**Your task**
Set down each line of the material that follows, exactly, with no pictures.

^^^^

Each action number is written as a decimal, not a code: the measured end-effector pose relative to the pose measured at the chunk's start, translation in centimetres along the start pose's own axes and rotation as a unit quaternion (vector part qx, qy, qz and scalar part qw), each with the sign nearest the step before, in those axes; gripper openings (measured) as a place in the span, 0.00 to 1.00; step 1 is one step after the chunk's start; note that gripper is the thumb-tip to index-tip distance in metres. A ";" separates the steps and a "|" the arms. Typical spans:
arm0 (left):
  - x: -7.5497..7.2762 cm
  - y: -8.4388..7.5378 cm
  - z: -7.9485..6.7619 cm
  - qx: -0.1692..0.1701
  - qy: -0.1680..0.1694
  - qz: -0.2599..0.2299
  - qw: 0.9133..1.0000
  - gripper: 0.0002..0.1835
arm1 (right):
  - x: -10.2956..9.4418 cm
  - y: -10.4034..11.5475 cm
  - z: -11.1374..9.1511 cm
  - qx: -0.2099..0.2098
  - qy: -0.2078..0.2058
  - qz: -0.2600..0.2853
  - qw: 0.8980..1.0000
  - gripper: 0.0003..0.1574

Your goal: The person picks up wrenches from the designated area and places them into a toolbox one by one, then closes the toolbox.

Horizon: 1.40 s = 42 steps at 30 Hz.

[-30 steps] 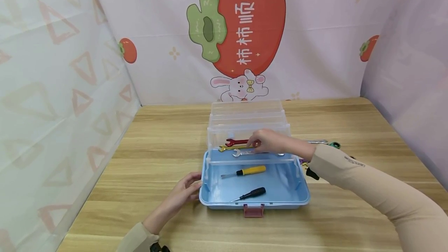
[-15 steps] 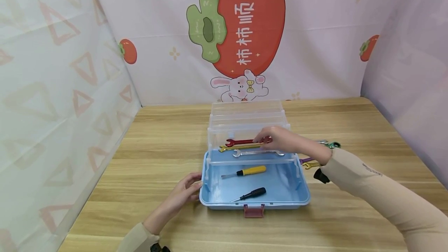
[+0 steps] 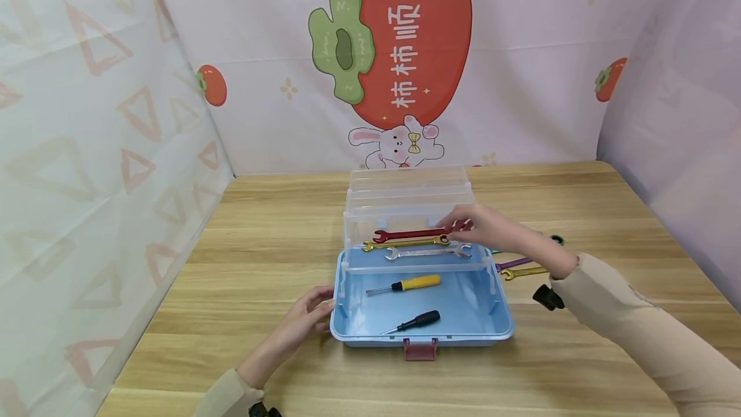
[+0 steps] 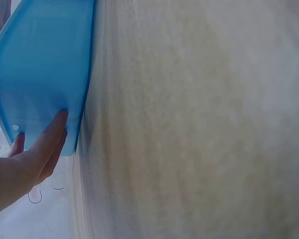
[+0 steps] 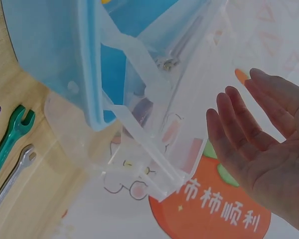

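A light-blue toolbox (image 3: 503, 333) stands with its clear lid (image 3: 411, 176) raised. Its clear upper tray holds a red wrench (image 3: 411, 234), a gold wrench (image 3: 402, 244) and a silver wrench (image 3: 425, 252). On the box floor lie a yellow-handled screwdriver (image 3: 421, 281) and a black-handled screwdriver (image 3: 425, 318). My left hand (image 3: 303, 314) rests with extended fingers against the left wall of the toolbox (image 4: 45, 74). Above the tray's right end is my right hand (image 3: 489, 231), overlapping the red wrench's end in the head view; the right wrist view shows this hand (image 5: 274, 144) with loose fingers and nothing in them.
Right of the toolbox, partly behind my right arm, lie a purple wrench (image 3: 512, 264), another gold wrench (image 3: 521, 271) and a green wrench (image 5: 10, 134). A further silver wrench (image 5: 15, 174) lies beside the green one. Printed cloth hangs behind and beside the wooden table (image 3: 278, 224).
My right hand has moved right along the tray, off the wrenches, uncovering more of the red, gold and silver ones. My left hand has not moved.
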<state>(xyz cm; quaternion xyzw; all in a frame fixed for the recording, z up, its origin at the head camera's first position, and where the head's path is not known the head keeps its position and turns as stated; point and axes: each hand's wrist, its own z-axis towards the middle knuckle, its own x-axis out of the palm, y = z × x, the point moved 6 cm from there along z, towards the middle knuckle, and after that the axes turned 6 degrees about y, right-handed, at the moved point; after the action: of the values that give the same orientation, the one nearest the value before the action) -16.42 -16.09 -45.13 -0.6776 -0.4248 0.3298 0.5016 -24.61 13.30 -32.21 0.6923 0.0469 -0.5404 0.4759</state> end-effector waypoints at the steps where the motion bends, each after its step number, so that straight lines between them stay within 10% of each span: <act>1: 0.0 0.0 0.0 0.001 0.001 0.000 1.000 0.29 | -0.1 -0.1 -0.2 0.000 -0.002 -0.002 1.000 0.15; 42: 0.1 0.0 0.0 0.002 0.016 -0.007 1.000 0.28 | -2.3 -7.1 -8.0 0.073 -0.072 -0.014 0.995 0.13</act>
<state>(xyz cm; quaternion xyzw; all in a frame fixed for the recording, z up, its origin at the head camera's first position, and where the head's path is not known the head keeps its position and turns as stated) -16.40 -16.02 -45.11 -0.6788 -0.4213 0.3161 0.5116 -24.03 23.90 -35.01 0.6835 -0.0175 -0.5975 0.4190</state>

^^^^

**Solution below**
Each action number is written as a decimal, not a code: the measured end-effector pose relative to the pose measured at the chunk's start, translation in centimetres along the start pose's own axes and rotation as a unit quaternion (vector part qx, qy, qz and scalar part qw), each with the sign nearest the step before, in those axes; gripper openings (measured) as a place in the span, 0.00 to 1.00; step 1 is one step after the chunk's start; note that gripper is the thumb-tip to index-tip distance in metres. A ";" separates the steps and a "|" the arms. Typical spans:
arm0 (left):
  - x: -7.5497..7.2762 cm
  - y: -8.4388..7.5378 cm
  - z: -7.9485..6.7619 cm
  - qx: -0.1692..0.1701
  - qy: -0.1680..0.1694
  - qz: -0.2599..0.2299
  - qw: 0.9133..1.0000
  - gripper: 0.0002..0.1835
arm1 (right):
  - x: -10.2956..9.4418 cm
  - y: -10.4034..11.5475 cm
  - z: -11.1374..9.1511 cm
  - qx: -0.2099..0.2098
  - qy: -0.2078..0.2058
  - qz: -0.2600..0.2853
  - qw: 0.8980..1.0000
  - gripper: 0.0003..0.1574

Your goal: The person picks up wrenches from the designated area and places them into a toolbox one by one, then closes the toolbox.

Horizon: 1.40 s = 42 steps at 30 Hz.

[-30 steps] 
[-15 steps] 
[+0 steps] 
[+0 steps] 
[+0 steps] 

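A light-blue toolbox (image 3: 503, 333) stands with its clear lid (image 3: 411, 176) raised. Its clear upper tray holds a red wrench (image 3: 411, 234), a gold wrench (image 3: 402, 244) and a silver wrench (image 3: 425, 252). On the box floor lie a yellow-handled screwdriver (image 3: 421, 281) and a black-handled screwdriver (image 3: 425, 318). My left hand (image 3: 303, 314) rests with extended fingers against the left wall of the toolbox (image 4: 45, 74). Above the tray's right end is my right hand (image 3: 489, 231), overlapping the red wrench's end in the head view; the right wrist view shows this hand (image 5: 274, 144) with loose fingers and nothing in them.
Right of the toolbox, partly behind my right arm, lie a purple wrench (image 3: 512, 264), another gold wrench (image 3: 521, 271) and a green wrench (image 5: 10, 134). A further silver wrench (image 5: 15, 174) lies beside the green one. Printed cloth hangs behind and beside the wooden table (image 3: 278, 224).
My right hand has moved right along the tray, off the wrenches, uncovering more of the red, gold and silver ones. My left hand has not moved.
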<state>(xyz cm; quaternion xyzw; all in a frame fixed for the recording, z up, its origin at the head camera's first position, and where the head's path is not known the head keeps its position and turns as stated; point and axes: each hand's wrist, its own z-axis towards the middle knuckle, its own x-axis out of the palm, y = z × x, the point moved 6 cm from there along z, towards the middle knuckle, and after that the axes turned 6 degrees about y, right-handed, at the moved point; after the action: of the values that give the same orientation, the one nearest the value before the action) -16.42 -16.09 -45.13 -0.6776 -0.4248 0.3298 0.5016 -24.61 13.30 -32.21 0.6923 0.0469 -0.5404 0.4759</state> end-effector waypoints at the steps where the motion bends, each after its step number, so that straight lines between them stay within 10% of each span: <act>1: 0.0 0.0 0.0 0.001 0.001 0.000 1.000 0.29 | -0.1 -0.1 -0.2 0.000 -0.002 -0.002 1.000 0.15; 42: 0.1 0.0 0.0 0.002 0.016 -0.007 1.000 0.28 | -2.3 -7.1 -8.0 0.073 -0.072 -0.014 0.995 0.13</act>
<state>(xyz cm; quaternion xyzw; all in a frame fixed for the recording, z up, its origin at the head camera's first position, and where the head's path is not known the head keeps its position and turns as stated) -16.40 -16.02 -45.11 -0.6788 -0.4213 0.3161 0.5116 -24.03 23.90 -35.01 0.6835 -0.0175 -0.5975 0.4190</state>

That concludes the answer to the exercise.